Alongside Bashar al-Assad, Syrian journalist Zouhir al-Shimale said, Asma "looted the country's resources, destroyed the country and displaced millions".
"[Revoking] Asma's nationality would be a great idea, which will humiliate Assad's presidency, and would… freeze the family’s fortune hidden in UK bank accounts, which should be sent back to the Syrian people," he explained.
However, Shimale said that Assad should not be compared Begum, who ran away from home to join the Islamic State group at 15, and was likely subject to an online grooming and radicalisation.
Most Syrians who oppose the regime believe that Asma al-Assad holds at least some responsibility for its crimes. Although she may not have personally orchestrated any atrocities, many believe she has chosen to remain in Syria and support the regime, and thus carries some responsibility for the actions of her husband and relatives.

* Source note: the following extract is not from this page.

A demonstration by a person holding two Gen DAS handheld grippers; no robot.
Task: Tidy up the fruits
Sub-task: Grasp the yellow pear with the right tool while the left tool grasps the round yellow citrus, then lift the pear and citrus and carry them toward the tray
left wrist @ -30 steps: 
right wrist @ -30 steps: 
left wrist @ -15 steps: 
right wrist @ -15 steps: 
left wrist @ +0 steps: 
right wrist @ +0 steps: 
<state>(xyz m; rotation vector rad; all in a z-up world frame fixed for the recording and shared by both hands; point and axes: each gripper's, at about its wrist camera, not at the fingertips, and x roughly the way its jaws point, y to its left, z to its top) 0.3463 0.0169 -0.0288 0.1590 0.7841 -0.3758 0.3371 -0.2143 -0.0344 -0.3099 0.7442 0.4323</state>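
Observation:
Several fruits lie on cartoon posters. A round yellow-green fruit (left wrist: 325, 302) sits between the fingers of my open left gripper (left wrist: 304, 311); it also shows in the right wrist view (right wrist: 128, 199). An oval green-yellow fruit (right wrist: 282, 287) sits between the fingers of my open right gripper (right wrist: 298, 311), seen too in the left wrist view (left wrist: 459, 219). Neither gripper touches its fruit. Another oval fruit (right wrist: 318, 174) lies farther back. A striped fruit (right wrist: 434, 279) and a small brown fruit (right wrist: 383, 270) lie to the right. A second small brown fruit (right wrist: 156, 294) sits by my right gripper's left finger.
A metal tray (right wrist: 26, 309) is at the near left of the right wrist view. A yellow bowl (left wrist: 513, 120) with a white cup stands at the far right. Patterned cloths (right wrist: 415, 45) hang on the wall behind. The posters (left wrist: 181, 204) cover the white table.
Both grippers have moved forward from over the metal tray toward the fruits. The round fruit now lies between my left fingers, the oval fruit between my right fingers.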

"You cannot be blind from the news," Omar, a Syrian refugee in the Netherlands said. "I'm sure she has ways of communication and sees how her husband and his brothers and their cousins are controlling the area."
Some believe, though, that it is reprehensible to strip anyone of their citizenship - no matter the extent of their crimes.
"It's illegal under international law and sets a precedent of stripping people's citizenships politically and without due process," said Osamah, a British-Syrian graduate.
Despite the UK increasingly stripping the citizenship of suspected Islamic State group members, it is unlikely that London will revoke Asma al-Assad's British passport. The UK granted indefinite leave to remain to one of Bashar al-Assad's aunts, it was reported in January.
Syrians in opposition to the regime are in agreement that Asma al-Assad holds criminal responsibility, but disagree over a proposed trial.
While Syrians like Mashi have requested Assad and her father Fawaz Akhras, who he described as "another propaganda machine for Assad", have their citizenships revoked and later be tried in a Syrian court, others like Shimale believe the Assads should face justice in an international court. Others yet think she should be tried in the UK.
"Asma al-Assad represents the hypocrisy of the UK's attitude toward terrorism and war crimes. Asma continues to be complicit in white washing the Assad regime’s crimes and continues to benefit from British citizenship. If the British government wishes to bring to court, then I would welcome that, and I would rather support that than have her stripped of her citizenship," said Osamah.
At a time when international powers claim the Syrian war is coming to an end, with the Assad regime and its Russian backers the victors, the prospects of the prosecution of any of the Assad family - whether in Syria, Britain or the Hague - feel distant.
Around 500,000 people have been killed over the past eight years of war in Syria - the majority of whom were killed by the forces of a regime which has been accused of over a hundred chemical attacks, torture, and other war crimes. Many Syrians are hungry for justice despite the odds.
This desire for accountability has been satiated by some criminal proceedings in Europe. Germany arrested two members of Syria’s secret police last week, on allegations of carrying out crimes against humanity. One of them is the highest level official to be prosecuted to date.
However, the courts of individual countries are highly restricted in who they are able to try and it is unlikely that high-level figures could be tried outside of international or Syrian courts, unless they are nationals of those countries.
"It is vital that all those who have committed war crimes in Syria are held accountable for what they have done,” said Ruairi Nolan of the Syria Campaign.
“We hope ultimately this accountability will reach to the very top of the regime itself. A just peace in Syria is dependent on this accountability."